Description of the task →
Copy all lines in the data that contain the string "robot".

Data listing →
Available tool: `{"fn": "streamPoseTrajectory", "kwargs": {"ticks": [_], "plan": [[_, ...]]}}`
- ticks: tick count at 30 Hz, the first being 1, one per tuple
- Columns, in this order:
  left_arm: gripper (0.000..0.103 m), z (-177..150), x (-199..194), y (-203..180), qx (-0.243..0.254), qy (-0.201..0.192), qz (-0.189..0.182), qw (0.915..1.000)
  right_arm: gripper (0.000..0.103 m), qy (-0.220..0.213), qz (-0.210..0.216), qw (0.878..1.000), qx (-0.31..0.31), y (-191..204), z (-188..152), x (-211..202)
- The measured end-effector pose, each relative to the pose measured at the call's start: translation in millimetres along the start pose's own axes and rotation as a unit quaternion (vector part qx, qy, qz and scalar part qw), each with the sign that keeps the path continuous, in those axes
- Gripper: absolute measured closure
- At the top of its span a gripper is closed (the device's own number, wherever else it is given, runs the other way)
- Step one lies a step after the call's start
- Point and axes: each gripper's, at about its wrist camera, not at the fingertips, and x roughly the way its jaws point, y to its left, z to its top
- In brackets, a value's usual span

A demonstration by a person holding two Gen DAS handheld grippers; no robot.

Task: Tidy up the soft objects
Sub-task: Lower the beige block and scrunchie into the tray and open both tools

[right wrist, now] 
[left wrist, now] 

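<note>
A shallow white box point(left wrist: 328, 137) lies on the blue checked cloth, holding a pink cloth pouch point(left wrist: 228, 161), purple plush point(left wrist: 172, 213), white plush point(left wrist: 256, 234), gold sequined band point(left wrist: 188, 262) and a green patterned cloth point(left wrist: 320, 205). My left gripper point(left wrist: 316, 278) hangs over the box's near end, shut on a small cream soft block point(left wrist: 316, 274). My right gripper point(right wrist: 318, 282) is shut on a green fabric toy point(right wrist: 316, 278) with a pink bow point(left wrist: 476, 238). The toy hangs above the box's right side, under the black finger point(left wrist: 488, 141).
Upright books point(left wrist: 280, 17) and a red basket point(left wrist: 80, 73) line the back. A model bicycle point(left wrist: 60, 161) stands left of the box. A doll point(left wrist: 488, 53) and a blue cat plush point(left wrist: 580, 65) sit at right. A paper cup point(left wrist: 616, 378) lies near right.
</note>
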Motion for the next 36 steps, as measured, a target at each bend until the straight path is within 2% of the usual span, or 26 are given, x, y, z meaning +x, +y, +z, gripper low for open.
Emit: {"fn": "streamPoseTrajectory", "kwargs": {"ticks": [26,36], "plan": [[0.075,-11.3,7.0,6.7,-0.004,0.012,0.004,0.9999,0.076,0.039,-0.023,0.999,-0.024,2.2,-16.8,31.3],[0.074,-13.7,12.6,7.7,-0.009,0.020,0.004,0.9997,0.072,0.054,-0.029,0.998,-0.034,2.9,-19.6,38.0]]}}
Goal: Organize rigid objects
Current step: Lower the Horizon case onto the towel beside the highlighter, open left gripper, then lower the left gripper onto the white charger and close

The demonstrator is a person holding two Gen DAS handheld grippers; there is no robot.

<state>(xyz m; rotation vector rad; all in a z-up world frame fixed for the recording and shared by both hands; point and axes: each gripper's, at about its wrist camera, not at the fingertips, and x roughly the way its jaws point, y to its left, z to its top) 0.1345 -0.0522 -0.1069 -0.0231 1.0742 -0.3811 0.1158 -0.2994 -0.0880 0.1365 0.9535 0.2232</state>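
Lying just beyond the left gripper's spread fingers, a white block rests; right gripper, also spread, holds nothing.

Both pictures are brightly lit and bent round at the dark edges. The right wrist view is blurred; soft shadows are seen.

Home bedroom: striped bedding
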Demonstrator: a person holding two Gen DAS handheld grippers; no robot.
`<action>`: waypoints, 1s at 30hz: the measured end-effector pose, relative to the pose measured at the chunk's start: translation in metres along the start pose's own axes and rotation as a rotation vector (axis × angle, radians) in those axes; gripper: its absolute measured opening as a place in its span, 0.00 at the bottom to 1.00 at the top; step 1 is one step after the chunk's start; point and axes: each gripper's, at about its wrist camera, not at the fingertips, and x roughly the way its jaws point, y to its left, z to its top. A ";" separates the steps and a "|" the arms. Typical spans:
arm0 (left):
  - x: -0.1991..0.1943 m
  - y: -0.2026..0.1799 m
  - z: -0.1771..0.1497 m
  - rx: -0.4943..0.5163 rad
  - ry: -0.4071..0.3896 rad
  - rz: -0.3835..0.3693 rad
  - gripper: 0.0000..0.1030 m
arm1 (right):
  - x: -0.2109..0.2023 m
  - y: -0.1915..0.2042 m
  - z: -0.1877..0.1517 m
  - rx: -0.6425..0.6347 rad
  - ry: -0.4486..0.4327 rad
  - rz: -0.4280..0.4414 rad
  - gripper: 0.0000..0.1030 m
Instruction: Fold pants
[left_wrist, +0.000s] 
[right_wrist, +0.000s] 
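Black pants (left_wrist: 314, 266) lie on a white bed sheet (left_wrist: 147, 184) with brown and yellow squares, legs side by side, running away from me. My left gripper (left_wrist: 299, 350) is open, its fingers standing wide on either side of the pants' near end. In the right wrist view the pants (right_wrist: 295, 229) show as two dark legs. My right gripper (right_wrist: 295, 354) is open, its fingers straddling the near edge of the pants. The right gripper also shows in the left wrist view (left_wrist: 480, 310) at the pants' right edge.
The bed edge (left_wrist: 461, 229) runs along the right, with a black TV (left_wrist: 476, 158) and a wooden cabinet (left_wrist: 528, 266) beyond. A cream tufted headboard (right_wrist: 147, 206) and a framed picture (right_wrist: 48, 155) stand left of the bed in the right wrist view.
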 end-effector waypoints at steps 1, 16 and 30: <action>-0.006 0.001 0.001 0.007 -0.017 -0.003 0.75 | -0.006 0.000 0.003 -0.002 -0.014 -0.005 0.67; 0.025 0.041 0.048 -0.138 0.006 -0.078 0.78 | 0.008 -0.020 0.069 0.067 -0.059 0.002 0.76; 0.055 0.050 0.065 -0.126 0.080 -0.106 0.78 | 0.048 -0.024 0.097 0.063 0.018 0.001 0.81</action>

Answer below →
A demonstration by a person holding two Gen DAS handheld grippers; no robot.
The demonstrator is a person holding two Gen DAS handheld grippers; there is no robot.
Demonstrator: a person holding two Gen DAS handheld grippers; no robot.

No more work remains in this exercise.